Now he talks proudly, like any parent, of how well they are doing. And he and Anita finally married secretly in November 2000.
"It was just for us," he says. "We looked each other in the eye, and made the full commitment, and it's been great. It was a big thing for me. I'd already failed in a marriage, so I wasn't going to go into it without a great deal of thought. But it's strengthened our relationship beyond belief."
Now he feels he's achieved balance in his life between home, children and work. A balance that has been thrown temporarily off, because the musical is so demanding. Six years in development, at a cost of Â£7.5 million. He is a lovely man, sweet-natured, thoughtful and utterly genuine.
PASSIONATE about the young cast, he describes vividly the standing ovation they got on Parkinson, taped for screening on May 18.

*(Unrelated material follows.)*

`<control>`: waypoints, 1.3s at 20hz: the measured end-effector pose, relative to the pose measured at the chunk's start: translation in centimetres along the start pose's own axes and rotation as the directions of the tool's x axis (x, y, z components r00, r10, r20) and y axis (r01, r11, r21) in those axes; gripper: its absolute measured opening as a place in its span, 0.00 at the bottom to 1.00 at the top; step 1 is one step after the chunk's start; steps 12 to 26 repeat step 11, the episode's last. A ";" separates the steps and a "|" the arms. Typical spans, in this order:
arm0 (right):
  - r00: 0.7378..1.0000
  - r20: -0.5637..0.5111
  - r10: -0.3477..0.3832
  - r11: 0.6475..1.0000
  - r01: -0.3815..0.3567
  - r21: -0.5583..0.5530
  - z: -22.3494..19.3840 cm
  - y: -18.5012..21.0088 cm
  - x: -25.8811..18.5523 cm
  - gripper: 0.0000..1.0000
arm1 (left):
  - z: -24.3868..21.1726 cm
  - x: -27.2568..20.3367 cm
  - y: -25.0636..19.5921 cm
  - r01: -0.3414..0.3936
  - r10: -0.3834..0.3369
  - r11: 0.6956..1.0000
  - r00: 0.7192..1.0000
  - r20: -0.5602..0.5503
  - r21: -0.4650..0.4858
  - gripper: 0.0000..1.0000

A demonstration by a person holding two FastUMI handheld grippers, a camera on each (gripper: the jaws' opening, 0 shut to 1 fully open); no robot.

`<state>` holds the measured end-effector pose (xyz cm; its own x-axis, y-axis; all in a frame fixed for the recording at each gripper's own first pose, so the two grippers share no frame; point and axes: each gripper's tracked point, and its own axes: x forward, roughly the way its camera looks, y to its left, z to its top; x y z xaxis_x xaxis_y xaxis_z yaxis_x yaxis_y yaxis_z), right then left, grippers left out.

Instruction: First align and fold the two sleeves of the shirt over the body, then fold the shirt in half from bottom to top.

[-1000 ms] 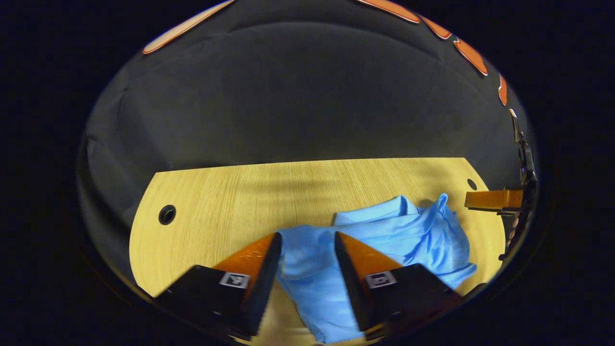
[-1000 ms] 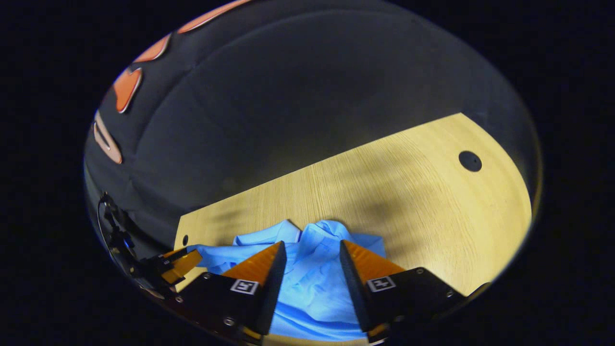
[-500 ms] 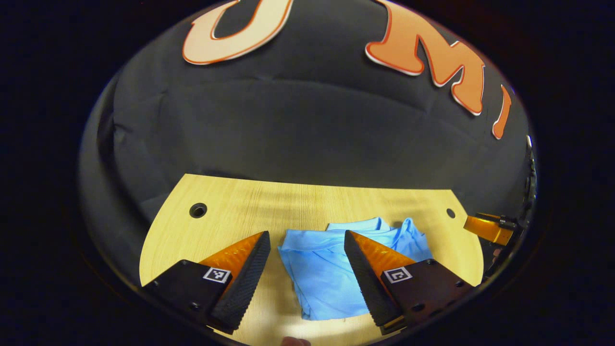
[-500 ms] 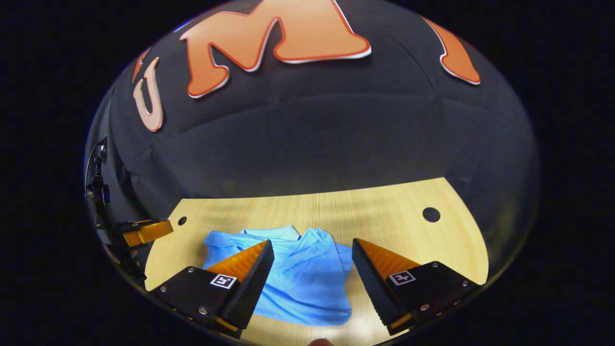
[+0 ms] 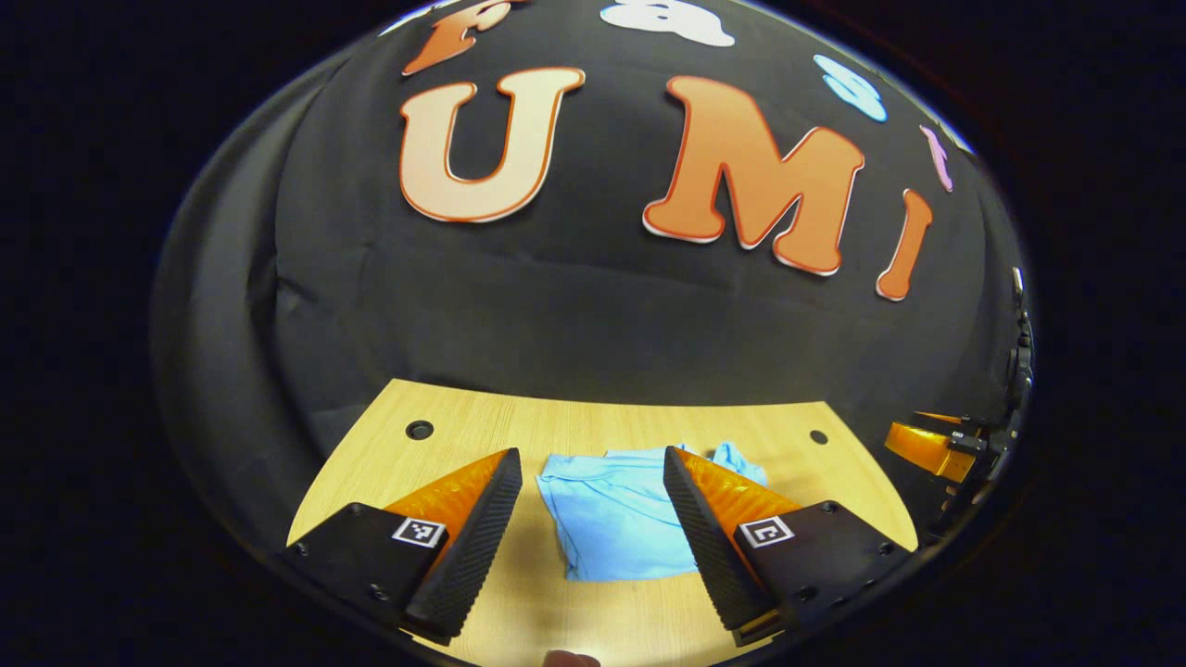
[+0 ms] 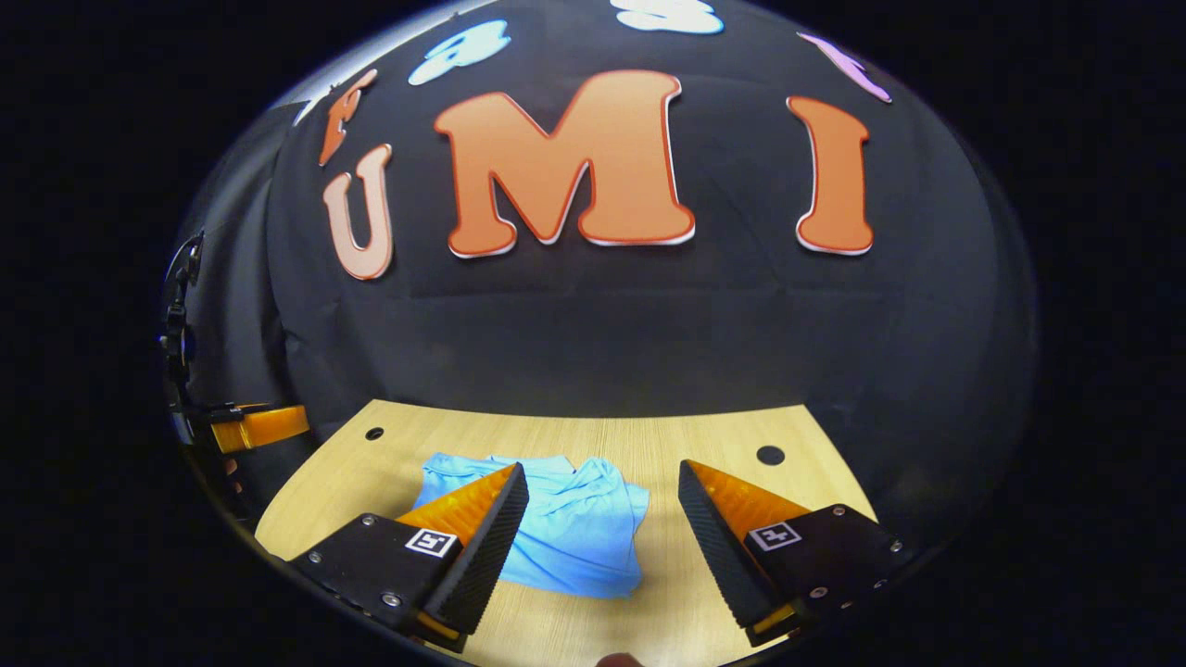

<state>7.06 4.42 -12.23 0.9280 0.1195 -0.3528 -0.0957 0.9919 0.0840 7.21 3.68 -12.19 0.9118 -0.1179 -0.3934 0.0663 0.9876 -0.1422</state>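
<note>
Shirt (image 5: 616, 519) lies folded on the table (image 5: 445, 445); both my grippers (image 5: 593, 519) (image 6: 602, 528) hang open, empty; I'd flatten any rumpled edge gently.

Shirt (image 5: 616, 519): folded bundle lying on the worktop (image 5: 519, 435), midway between its left and right edges, well short of the far edge.
Cable holes: one (image 5: 419, 430) near the far left corner, one (image 5: 818, 436) near the far right corner.
Left gripper (image 5: 593, 482): above the near edge, fingers spread, shirt ahead between them, apart from it.
Right gripper (image 6: 602, 491): above the near edge, fingers spread, shirt ahead and toward its left finger (image 6: 482, 537).
Booth wall (image 6: 593, 333): behind the far edge.
</note>
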 end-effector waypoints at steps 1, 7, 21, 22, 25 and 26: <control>1.000 0.030 -0.002 1.000 0.003 -0.013 0.5 0.0 -1.2 0.98 | 0.4 -1.6 0.1 -0.006 0.006 1.000 1.000 0.028 -0.001 0.99; 0.977 0.213 -0.015 0.998 0.027 -0.055 3.1 0.3 -7.7 0.98 | 1.7 -9.7 -1.7 -0.016 0.006 0.999 0.981 0.196 0.052 0.99; 0.956 0.293 -0.013 0.998 0.028 -0.049 3.6 0.3 -11.3 0.98 | 1.8 -14.4 -2.6 -0.054 0.022 0.994 0.954 0.298 0.099 0.99; 0.956 0.293 -0.013 0.998 0.028 -0.049 3.6 0.3 -11.3 0.98 | 1.8 -14.4 -2.6 -0.054 0.022 0.994 0.954 0.298 0.099 0.99; 0.956 0.293 -0.013 0.998 0.028 -0.049 3.6 0.3 -11.3 0.98 | 1.8 -14.4 -2.6 -0.054 0.022 0.994 0.954 0.298 0.099 0.99; 0.956 0.293 -0.013 0.998 0.028 -0.049 3.6 0.3 -11.3 0.98 | 1.8 -14.4 -2.6 -0.054 0.022 0.994 0.954 0.298 0.099 0.99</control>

"It gave me the shivers," he says. "When Freddie died, we all thought it was the end. And it was, the end of an era. But something does live on in this.
"Nobody could sing like Freddie, but nobody is trying. The whole thing is steeped in the spirit of Queen, and Freddie is part of that. He is in there loud and clear." It is obvious that Brian still misses Freddie. "But most of the time I have very happy memories," he says fondly.

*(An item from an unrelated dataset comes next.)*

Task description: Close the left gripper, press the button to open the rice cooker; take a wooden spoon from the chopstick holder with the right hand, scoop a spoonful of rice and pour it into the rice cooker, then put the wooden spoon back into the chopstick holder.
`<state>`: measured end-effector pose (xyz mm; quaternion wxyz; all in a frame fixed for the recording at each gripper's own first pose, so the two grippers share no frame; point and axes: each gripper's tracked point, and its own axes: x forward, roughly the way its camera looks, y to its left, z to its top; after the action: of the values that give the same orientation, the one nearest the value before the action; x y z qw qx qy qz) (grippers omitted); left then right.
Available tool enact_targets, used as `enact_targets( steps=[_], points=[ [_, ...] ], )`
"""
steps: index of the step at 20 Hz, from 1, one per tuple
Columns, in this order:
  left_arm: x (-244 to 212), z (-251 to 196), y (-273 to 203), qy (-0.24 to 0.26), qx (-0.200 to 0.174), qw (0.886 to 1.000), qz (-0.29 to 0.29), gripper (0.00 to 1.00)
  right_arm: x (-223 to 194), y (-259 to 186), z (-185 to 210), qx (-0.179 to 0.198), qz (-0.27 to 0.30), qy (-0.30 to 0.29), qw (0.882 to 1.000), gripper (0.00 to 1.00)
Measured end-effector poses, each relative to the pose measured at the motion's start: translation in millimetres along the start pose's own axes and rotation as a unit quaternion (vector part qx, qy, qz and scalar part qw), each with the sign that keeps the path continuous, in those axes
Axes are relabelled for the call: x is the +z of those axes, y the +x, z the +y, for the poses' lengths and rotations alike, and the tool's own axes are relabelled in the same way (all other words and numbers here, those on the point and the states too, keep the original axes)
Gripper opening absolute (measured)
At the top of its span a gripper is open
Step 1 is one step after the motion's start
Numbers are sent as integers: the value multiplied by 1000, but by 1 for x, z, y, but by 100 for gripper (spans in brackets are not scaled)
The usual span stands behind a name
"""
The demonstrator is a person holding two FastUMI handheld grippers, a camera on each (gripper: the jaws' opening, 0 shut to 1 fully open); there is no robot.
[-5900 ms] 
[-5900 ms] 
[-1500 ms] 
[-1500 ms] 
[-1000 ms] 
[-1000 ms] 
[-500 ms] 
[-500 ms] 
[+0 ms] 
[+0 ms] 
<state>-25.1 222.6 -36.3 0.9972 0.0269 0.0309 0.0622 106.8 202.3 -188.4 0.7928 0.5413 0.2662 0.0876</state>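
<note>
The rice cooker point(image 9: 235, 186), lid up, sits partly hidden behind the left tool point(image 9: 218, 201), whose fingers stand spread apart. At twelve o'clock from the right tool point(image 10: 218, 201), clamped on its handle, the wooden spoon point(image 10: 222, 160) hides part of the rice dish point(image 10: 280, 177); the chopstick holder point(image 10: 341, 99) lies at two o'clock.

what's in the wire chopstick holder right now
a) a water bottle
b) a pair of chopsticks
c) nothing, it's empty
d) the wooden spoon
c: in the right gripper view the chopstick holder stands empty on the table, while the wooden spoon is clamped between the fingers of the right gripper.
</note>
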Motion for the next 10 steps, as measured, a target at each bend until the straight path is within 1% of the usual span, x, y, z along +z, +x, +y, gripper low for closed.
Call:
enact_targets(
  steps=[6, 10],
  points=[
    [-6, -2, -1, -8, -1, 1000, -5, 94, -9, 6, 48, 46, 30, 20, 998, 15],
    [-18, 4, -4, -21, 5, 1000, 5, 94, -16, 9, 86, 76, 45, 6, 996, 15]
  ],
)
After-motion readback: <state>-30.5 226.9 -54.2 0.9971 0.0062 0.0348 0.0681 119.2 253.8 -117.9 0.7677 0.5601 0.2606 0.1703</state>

"And the memories of those times when he was in pain have faded a bit. He coped incredibly with his illness. He never, ever complained about it in my hearing.
"He was always, like 'Oh, f*** it, this is what I have. Don't let's talk about that. We'll get on and do some music."
They spent a lot of time together in Switzerland in Montreux, where Queen have studio. They'd go out for dinner. Freddie loved having a glass of wine and a chat. There would be odd times when he was well enough to work.
"He'd down a couple of vodkas, prop himself up at the desk, and go for it like never before," says Brian, shaking his head in astonishment.
"The last thing he ever sang was Mother Love. He was going for it harder and higher and more passionate than ever. He got to the penultimate verse and said, 'I can't do any more. I'll come back and finish it another day when I feel good.' But he never did.
"I love the last song he wrote, A Winter's Tale. It doesn't philosophise, it's just about how beautiful life is. He wrote it one morning, beside the lake and looking at the mountains.
"It just beams out, he had this wonderful acceptance. Even a kind of joy about it. 'This is my life, and I've lived it to the full.' Which he did. Absolutely.
"What would Freddie think about the musical?" Brian laughs out loud. "Oh, he'd be so thrilled that the music was living on in this way. He'd be happy to pass it on too the next generation, like I am. Just so proud.
"Ah, he would love it! In fact, I know that he is loving it some place. He absolutely is. I'm certain of that."